FreeBSD Mail Archives

Date:      Tue, 18 Feb 2003 09:39:46 -0500
From:      Bosko Milekic <bmilekic@unixdaemons.com>
To:        Matthew Dillon <dillon@apollo.backplane.com>
Cc:        freebsd-arch@FreeBSD.ORG
Subject:   Re: mb_alloc cache balancer / garbage collector
Message-ID:  <20030218093946.A69621@unixdaemons.com>
In-Reply-To: <200302180458.h1I4wQiA048763@apollo.backplane.com>; from dillon@apollo.backplane.com on Mon, Feb 17, 2003 at 08:58:26PM -0800
References:  <15952.62746.260872.18687@grasshopper.cs.duke.edu> <20030217095842.D64558@unixdaemons.com> <200302171742.h1HHgSOq097182@apollo.backplane.com> <20030217154127.A66206@unixdaemons.com> <200302180000.h1I00bvl000432@apollo.backplane.com> <20030217192418.A67144@unixdaemons.com> <20030217192952.A67225@unixdaemons.com> <200302180101.h1I11AWr001132@apollo.backplane.com> <20030217203306.A67720@unixdaemons.com> <200302180458.h1I4wQiA048763@apollo.backplane.com>

On Mon, Feb 17, 2003 at 08:58:26PM -0800, Matthew Dillon wrote:
> :  You can't just 'free' a bunch of mbufs back to the VM.  You free them
> :  wherever you got them from (usually your pcpu cache).  If you exceed
> :  mbuf_limit on your pcpu cache you'll migrate a bucket over to the
> :  global cache, which is what you want.  However if your global cache
> :  becomes too 'blown up' as you say, then you may want to recover the
> :  unused physical pages.  Doing that directly from the free has several
> :  disadvantages;
> :  It can be expensive in more ways than one; for one, the VM call
> :  itself is extra overhead.  Secondly, sometimes freeing a page means
> :  traversing the cache until you hit a page worth of free mbufs to free,
> :  so even though you may really need to free a page you'll never
> :  actually get to freeing it unless you start traversing the list of
> :  buckets in the cache; and that's expensive for a simple free - common
> :  case or not.
> 
>     Remember you are talking about two memory subsystems here.  There
>     was a suggestion a little while back in the thread that a better
>     solution might be to integrate the mbuf allocator with UMA.  That's
>     really my main point.  Use UMA and solve the global cache -> global
>     VM issue in UMA.

   I've looked at integrating these with the general all-purpose system
   allocator (UMA).  I ran into several issues that are not, to my
   knowledge, easily solved without ripping into UMA pretty badly.  I've
   mentionned these before.  One of the issues is the keep-cache-lock
   across grouped (m_getcl(), m_getm()) allocations and grouped
   de-allocations (m_freem()) for as long as possible.  The other issue
   has to do with keeping the common allocation and free cases down to
   one function call.  Further, the mbuf code does special things like
   call drain routines when completely exhausted and although I'm not
   100% certain, I can almost guarantee that making sure these work
   right with UMA is going to take a lot of ripping into it.  I'd like
   to avoid ripping into a general-purpose allocator that I think needs
   to have less rather than more application-specific complexities.

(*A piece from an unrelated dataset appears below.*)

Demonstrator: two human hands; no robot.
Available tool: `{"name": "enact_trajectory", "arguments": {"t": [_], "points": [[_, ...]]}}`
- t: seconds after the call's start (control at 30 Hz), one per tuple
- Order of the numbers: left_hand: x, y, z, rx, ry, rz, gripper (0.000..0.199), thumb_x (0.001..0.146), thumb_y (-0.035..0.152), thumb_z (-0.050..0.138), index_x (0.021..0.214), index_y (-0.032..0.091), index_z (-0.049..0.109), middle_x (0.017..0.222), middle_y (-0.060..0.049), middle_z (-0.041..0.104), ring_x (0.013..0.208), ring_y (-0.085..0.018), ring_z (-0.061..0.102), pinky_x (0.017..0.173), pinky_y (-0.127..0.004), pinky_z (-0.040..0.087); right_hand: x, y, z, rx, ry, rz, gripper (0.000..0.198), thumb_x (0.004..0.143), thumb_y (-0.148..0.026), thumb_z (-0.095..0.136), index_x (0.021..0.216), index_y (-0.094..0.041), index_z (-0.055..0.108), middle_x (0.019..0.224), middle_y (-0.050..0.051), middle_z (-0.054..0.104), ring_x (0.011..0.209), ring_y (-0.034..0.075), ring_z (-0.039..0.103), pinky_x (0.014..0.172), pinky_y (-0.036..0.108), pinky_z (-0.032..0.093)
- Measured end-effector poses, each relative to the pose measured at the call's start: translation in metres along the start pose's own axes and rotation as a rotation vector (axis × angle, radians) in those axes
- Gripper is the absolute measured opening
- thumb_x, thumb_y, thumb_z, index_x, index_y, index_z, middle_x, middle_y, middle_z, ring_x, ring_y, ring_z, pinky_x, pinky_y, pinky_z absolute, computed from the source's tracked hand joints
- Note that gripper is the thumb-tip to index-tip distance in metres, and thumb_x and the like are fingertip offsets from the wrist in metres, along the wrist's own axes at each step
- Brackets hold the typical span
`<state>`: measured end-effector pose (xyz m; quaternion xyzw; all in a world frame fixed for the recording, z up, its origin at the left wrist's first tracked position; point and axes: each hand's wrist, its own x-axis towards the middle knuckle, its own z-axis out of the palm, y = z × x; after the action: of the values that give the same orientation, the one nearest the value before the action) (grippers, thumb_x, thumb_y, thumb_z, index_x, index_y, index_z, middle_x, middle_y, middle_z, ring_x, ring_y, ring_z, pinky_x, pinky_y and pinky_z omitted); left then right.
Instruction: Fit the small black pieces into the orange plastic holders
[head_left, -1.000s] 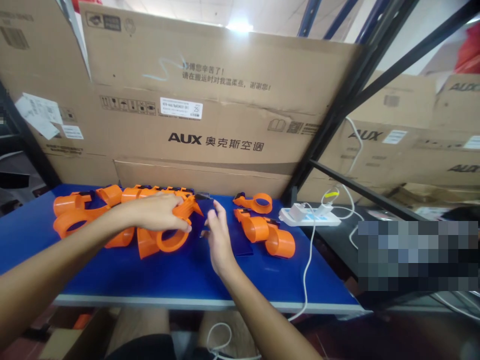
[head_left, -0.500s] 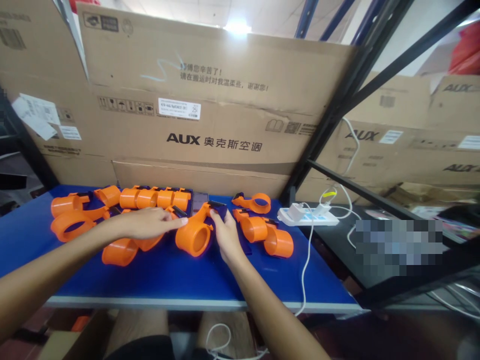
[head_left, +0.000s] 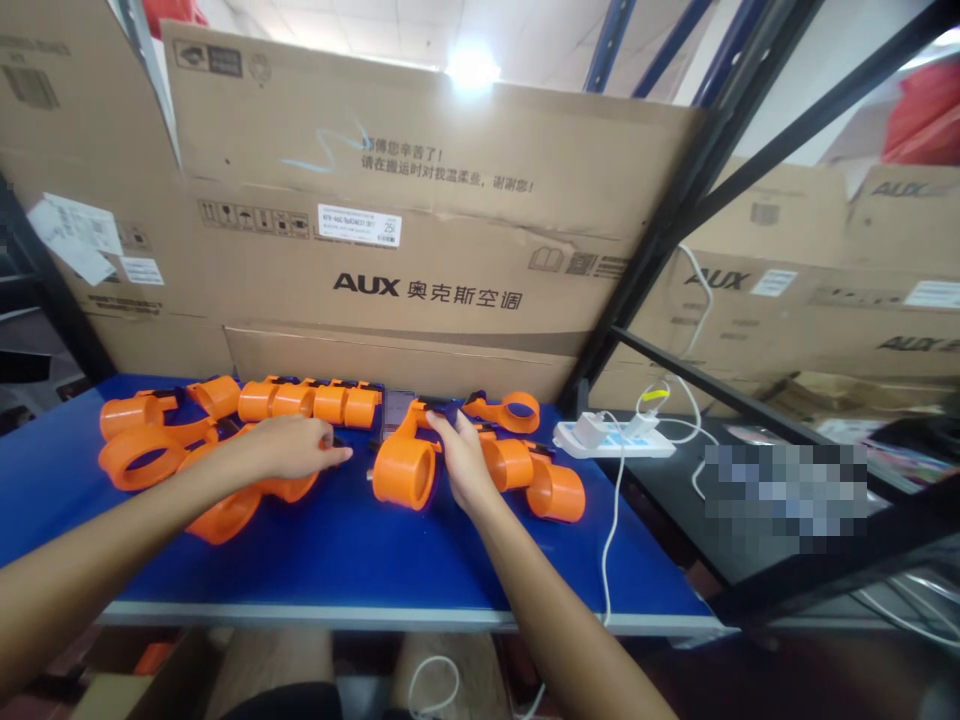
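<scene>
Dispenser [head_left: 403, 474] was located just below the center of the frame, in your right hand [head_left: 466, 465]. Your right thumb and fingers were clamped on its handle at the dark end, with part of the grip hidden by the hand itself. Its orange ring pointed toward the lower edge of the frame; contact between ring and table [head_left: 375, 575] could not be determined.

Your left hand [head_left: 289, 447] was positioned left of center, over the lower dispensers [head_left: 225, 512], and well apart from your right hand. Its fingers were bent, with one fingertip pointing right. You could not tell from this angle whether they were closed on anything.

Four upright dispensers stood side by side in a row [head_left: 292, 402] behind your left hand, near the carton [head_left: 427, 240]. A large ring [head_left: 124, 462] lay at the left of the frame. Right of your right hand, another dispenser [head_left: 556, 492] rested on the blue tabletop. Beyond it, at center right, was a white power strip [head_left: 656, 445], with a cable [head_left: 616, 540] running down past the table's front edge.
</scene>
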<state>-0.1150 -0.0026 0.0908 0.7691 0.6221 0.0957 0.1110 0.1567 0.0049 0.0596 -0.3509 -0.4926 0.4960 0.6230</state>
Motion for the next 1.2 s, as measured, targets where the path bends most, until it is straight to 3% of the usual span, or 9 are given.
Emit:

>     I have to disagree with your idea of 'expense'.  At the point where
>     freeing things on-the-fly becomes 'too expensive' your kernel thread
>     will *already* be overloaded and messing up the system in other ways.
> 
>     Here's an example:  Lets say we have an extreme mbuf load.  Not so
>     much in allocations, but in the *rate* of allocation and the *rate*
>     of freeing.  Now lets say you hit a hysteresis point.  With the
>     thread idea you wakeup your thread and continue on your merry way.
>     You are assuming that your thread will be able to handle it.  But
>     this may not be true.
> 
>     Now lets say you are doing things on the fly and hit the hysteresis
>     point.  What will happen now is rather simple:  Once you go over the
>     upper bound you need to free mbufs until you hit the lower bound. 
>     You want to free more then one at a time for efficiency, but you *don't*
>     need to free all the mbufs at once.  What you do is simply
>     free, say, 5 mbufs at a time for every call to free an mbuf until
>     the levels drop to the lower bound.  In otherwords, latency can be
>     fully controlled with an on-the-fly solution because it is fully
>     self-pacing.
> 
>     Now lets go back and look at the thread.  Lets say something gets
>     unbalanced and you hit your upper bound again, and start the thread
>     going.  How many mbufs is the thread going to free at once?  Is it
>     going to free the entire wad required to get back to the lower bound?
>     How will this effect the latency of other processes?  Of the pageout
>     daemon, for example, or even of user processes which until your thread
>     started running were doing a fair job draining the TCP and UDP
>     buffers they've been processing.  Unlike the on-the-fly method you
>     can't really 'pace' the thread, because of the huge overhead in
>     going to sleep every few milliseconds verses the overhead of freeing
>     the mbufs.
> 
>     In otherwords, the question becomes:  How do you intend to control
>     the latency your thread is now causing in the system.  I can pace
>     the on-the-fly method trivially... in like four lines of code.  How
>     do you solve the same problem with your thread?  It isn't as simple
>     as giving it a fixed priority that is less then X and greater then Y.
> 
> :  By doing the freeing from the kproc context you're not interfering
> :  with parallel allocations but you're also not taking longer than it
> :  takes to just cache the data being freed for the free case.  That's a
> :  big advantage.  By having the kproc also fill the pcpu caches
> 
>     I disagree with this.  I don't see how the thread can possibly 
>     make a difference vis-a-vie parallel allocations.  They work 
>     approximately the same either way.  In making this statement you 
>     are assuming that your thread is getting cpu cycles that magically
>     don't interfere with anything else going on in the system.  I
>     don't think you can make this statement without some more analysis.
> 
>     If you agree that dynamically adjusting the hysteresis points 
>     results in fewer thread wakeups, those same adjustments will also
>     result in fewer 'extra' on-the-fly actions.
>
> :  according the the configurable watermarks you're ensuring to have a
> :  certain number of objects cached and ready for immediate allocations,
> :  again without taking longer than it takes to just retrieve the object
> :  being allocated from the cache for the allocation case.
> 
>     This is far from certain.  You are again assuming that your thread
>     is able to operate in a fixed period of time, without interfering
>     with other things going on (like user processes which are draining
>     TCP buffers and freeing mbufs back to the caches) to provide
>     this assurance.

  Yes, you're right, but the difference is that in most cases, with the
  kproc, you'll minimize the cost of most of the allocations and frees
  because the kproc will have done the moving in less time.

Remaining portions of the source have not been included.